> [EXERCISE DETAILS]: Apart from the pictures, which must be omitted, restate the data exactly.

_ _ _ _

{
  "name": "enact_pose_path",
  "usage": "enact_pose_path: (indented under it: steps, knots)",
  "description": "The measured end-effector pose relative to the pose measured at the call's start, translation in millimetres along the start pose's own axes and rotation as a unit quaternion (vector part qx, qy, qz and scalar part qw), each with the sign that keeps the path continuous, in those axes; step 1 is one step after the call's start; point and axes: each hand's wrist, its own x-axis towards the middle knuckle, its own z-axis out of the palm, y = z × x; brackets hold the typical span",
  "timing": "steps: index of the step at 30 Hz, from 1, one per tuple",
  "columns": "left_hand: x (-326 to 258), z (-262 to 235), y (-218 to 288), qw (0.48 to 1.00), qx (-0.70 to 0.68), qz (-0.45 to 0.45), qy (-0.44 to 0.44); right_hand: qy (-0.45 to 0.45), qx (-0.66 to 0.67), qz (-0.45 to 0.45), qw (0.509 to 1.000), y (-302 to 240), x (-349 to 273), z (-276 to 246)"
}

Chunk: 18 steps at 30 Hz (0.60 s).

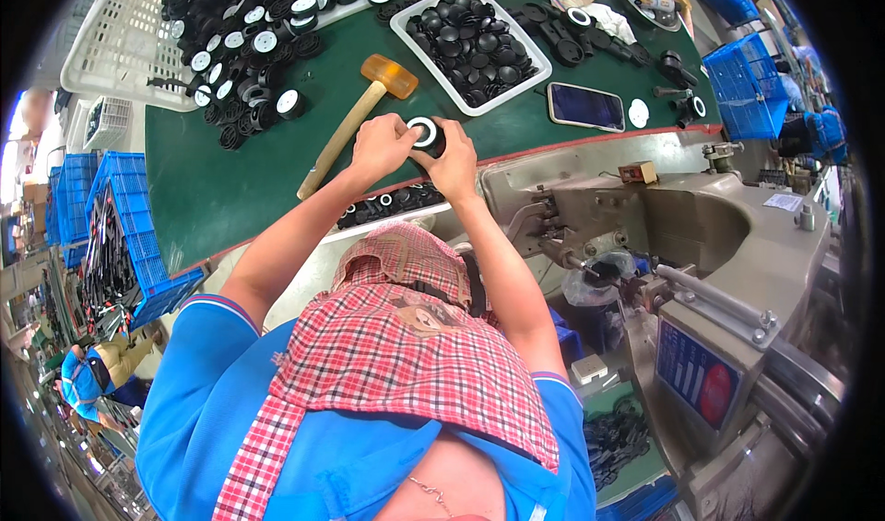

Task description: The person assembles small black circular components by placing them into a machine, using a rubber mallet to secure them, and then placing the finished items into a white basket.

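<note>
A small black wheel with a white ring (425, 134) is gripped between my two hands over the near edge of the green table. My left hand (380, 149) closes on its left side, thumb pressed near the white ring. My right hand (452, 164) curls its thumb and fingers round the right side. Just left of my hands lies a mallet (389, 76) with an amber head and a wooden handle. Beyond them stands a white tray (401, 25) of round black caps. Beneath my wrists, a long tray (392, 219) of black parts with white rings shows in part.
Heaped wheels with white discs (265, 41) fill the far left of the table (212, 189), beside a white basket (120, 32). A phone (586, 106) and loose black parts (678, 69) lie to the right. A large metal machine (737, 212) stands at my right.
</note>
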Motion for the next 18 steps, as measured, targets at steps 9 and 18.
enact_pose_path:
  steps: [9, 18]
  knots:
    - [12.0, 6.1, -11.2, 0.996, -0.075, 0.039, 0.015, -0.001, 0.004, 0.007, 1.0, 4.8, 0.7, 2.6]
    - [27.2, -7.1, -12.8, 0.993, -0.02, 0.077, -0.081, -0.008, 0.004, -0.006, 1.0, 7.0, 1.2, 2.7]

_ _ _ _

> [WORKED SOLUTION]:
{
  "name": "enact_pose_path",
  "usage": "enact_pose_path: (indented under it: steps, knots)",
  "description": "The measured end-effector pose relative to the pose measured at the call's start, translation in millimetres along the start pose's own axes and rotation as a unit quaternion (vector part qx, qy, qz and scalar part qw), each with the sign that keeps the path continuous, in those axes; step 1 is one step after the call's start; point and axes: each hand's wrist, its own x-axis towards the middle knuckle, its own z-axis out of the palm, y = z × x; brackets hold the typical span",
  "timing": "steps: index of the step at 30 Hz, from 1, one per tuple",
  "columns": "left_hand: x (-326 to 258), z (-262 to 235), y (-218 to 288), qw (0.48 to 1.00), qx (-0.70 to 0.68), qz (-0.45 to 0.45), qy (-0.44 to 0.44); right_hand: qy (-0.45 to 0.45), qx (-0.66 to 0.67), qz (-0.45 to 0.45), qw (0.509 to 1.000), y (-302 to 240), x (-349 to 273), z (-276 to 246)"
}

Chunk: 18 steps at 30 Hz (0.60 s).


Task description: The person assembles small black circular components by placing them into a machine, using a rubber mallet to secure them, and then placing the finished items into a white basket.

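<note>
A small black wheel with a white ring (425, 134) is gripped between my two hands over the near edge of the green table. My left hand (380, 149) closes on its left side, thumb pressed near the white ring. My right hand (452, 164) curls its thumb and fingers round the right side. Just left of my hands lies a mallet (389, 76) with an amber head and a wooden handle. Beyond them stands a white tray (401, 25) of round black caps. Beneath my wrists, a long tray (392, 219) of black parts with white rings shows in part.
Heaped wheels with white discs (265, 41) fill the far left of the table (212, 189), beside a white basket (120, 32). A phone (586, 106) and loose black parts (678, 69) lie to the right. A large metal machine (737, 212) stands at my right.
</note>
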Motion for the next 18 steps, as measured, targets at steps 9 and 18.
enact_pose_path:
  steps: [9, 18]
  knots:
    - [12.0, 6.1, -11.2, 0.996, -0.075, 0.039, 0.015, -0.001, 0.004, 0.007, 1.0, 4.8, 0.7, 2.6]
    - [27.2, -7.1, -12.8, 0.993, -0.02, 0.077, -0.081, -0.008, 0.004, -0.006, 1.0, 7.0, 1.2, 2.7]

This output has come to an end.